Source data
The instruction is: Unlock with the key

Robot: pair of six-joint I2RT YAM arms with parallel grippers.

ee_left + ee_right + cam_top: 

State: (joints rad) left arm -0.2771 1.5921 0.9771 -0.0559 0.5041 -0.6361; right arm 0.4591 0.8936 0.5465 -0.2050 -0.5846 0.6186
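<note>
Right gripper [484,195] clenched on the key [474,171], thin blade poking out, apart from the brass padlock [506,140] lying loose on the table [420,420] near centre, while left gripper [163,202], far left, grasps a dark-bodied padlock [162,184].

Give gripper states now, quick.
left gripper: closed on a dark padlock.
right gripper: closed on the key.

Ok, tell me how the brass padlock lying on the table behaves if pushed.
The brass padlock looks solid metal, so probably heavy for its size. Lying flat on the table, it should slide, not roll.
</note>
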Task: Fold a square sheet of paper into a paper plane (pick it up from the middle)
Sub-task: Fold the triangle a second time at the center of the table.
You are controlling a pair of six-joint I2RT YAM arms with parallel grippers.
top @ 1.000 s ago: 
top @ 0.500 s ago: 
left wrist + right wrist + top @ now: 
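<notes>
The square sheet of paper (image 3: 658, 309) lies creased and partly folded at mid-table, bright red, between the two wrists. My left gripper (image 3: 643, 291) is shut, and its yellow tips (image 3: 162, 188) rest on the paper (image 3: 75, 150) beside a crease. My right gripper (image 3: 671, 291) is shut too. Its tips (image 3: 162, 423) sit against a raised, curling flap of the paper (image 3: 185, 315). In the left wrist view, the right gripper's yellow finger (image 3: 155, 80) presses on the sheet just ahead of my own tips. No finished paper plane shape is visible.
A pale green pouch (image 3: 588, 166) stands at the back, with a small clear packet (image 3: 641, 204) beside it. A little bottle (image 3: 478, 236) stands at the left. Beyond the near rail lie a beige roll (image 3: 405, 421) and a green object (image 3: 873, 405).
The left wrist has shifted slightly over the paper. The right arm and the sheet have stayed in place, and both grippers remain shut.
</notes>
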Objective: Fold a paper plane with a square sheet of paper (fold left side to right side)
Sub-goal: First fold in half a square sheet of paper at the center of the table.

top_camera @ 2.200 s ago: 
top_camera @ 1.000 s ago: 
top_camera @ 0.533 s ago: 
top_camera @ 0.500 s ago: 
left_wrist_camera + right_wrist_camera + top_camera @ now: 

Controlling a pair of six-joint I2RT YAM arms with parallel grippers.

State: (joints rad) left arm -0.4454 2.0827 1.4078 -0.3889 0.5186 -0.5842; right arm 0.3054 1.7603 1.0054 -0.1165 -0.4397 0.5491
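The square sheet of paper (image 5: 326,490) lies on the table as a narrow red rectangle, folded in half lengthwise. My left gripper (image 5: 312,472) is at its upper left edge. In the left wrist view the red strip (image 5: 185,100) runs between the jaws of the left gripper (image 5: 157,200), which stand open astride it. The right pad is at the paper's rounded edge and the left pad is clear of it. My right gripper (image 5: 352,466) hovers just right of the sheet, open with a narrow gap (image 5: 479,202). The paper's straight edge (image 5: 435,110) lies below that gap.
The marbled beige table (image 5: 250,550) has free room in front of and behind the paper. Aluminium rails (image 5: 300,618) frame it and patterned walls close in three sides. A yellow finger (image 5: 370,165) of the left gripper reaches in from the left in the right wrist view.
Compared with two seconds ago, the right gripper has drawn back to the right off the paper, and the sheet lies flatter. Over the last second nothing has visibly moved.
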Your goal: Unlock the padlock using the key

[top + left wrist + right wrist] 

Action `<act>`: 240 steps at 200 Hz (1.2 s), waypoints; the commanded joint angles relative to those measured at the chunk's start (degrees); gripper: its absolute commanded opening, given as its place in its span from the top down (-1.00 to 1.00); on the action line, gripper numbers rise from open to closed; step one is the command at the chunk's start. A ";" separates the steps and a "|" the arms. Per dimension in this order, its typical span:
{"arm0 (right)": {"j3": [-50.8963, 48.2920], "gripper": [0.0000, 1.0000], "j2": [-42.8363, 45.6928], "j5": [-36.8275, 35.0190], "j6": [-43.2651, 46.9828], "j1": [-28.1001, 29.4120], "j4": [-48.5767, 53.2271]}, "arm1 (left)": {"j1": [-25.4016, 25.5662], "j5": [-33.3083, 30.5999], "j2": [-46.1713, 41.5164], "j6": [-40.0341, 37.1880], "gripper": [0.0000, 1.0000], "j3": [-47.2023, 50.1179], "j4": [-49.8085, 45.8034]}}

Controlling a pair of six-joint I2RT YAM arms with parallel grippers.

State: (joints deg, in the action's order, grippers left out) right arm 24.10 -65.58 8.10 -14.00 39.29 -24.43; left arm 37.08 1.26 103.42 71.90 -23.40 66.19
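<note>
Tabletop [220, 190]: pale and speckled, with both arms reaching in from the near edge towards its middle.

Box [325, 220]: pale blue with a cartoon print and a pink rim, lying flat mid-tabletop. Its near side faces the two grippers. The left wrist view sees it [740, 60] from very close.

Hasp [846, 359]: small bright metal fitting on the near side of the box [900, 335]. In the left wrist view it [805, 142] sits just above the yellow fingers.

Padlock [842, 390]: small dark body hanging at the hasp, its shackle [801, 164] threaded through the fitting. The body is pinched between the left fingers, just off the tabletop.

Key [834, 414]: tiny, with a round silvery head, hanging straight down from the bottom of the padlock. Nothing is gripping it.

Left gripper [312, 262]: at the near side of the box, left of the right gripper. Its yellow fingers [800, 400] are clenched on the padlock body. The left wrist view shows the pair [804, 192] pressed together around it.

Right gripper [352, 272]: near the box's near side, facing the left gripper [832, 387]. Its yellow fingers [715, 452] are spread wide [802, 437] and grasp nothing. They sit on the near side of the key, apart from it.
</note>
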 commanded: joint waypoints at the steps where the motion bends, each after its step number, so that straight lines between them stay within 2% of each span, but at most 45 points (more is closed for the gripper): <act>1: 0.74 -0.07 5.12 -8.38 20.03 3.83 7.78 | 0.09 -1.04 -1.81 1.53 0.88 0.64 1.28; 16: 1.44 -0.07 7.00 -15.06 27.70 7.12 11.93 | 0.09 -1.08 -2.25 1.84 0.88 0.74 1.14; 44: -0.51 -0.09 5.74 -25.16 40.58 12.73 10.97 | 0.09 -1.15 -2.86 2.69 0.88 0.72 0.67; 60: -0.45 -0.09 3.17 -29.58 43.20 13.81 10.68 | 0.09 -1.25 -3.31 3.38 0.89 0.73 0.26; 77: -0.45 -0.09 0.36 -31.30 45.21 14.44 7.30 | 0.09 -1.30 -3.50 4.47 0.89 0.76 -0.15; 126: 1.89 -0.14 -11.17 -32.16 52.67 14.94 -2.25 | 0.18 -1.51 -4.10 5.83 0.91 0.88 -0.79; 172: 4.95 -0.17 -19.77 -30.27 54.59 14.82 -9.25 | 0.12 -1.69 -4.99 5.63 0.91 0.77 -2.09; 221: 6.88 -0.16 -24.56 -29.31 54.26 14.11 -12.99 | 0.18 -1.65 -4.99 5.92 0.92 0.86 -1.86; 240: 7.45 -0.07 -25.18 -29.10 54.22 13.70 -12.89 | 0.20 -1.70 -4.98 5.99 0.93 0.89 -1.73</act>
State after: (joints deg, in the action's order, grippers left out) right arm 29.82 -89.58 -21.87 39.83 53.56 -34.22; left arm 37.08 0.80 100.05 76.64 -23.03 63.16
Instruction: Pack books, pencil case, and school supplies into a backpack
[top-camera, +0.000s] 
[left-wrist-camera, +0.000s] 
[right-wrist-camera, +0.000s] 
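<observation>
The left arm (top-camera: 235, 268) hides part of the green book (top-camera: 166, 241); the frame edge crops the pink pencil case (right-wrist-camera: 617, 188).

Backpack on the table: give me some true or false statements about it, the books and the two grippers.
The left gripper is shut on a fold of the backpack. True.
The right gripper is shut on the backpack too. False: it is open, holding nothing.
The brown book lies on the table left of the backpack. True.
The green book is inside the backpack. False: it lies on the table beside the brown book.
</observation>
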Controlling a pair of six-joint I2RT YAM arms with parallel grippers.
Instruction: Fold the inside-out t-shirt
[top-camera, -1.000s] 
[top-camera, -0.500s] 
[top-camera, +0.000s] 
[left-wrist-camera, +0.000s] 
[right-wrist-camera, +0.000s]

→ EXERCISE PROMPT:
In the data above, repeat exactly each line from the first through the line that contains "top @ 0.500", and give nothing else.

→ RESPONSE:
The instruction is: Unlock with the key

Robot: pair of six-joint I2RT YAM arms with parallel grippers.

ee_left + ee_right + cam_top: 

State: (joints rad) left arm -0.2771 1.5921 0.9771 -0.0559 0.5041 -0.6361; right arm 0.4591 0.8936 0.5465 -0.2050 -0.5846 0.6186
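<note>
Right gripper [484,195] clenched on the key [474,171], thin blade poking out, apart from the brass padlock [506,140] lying loose on the table [420,420] near centre, while left gripper [163,202], far left, grasps a dark-bodied padlock [162,184].

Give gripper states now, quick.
left gripper: closed on a dark padlock.
right gripper: closed on the key.

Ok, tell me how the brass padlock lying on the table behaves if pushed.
The brass padlock looks solid metal, so probably heavy for its size. Lying flat on the table, it should slide, not roll.
</note>
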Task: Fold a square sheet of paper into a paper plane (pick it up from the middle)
Sub-task: Fold the triangle a second time at the center of the table.
You are controlling a pair of six-joint I2RT YAM arms with parallel grippers.
top @ 1.000 s ago: 
top @ 0.500 s ago: 

The exercise ends with this answer.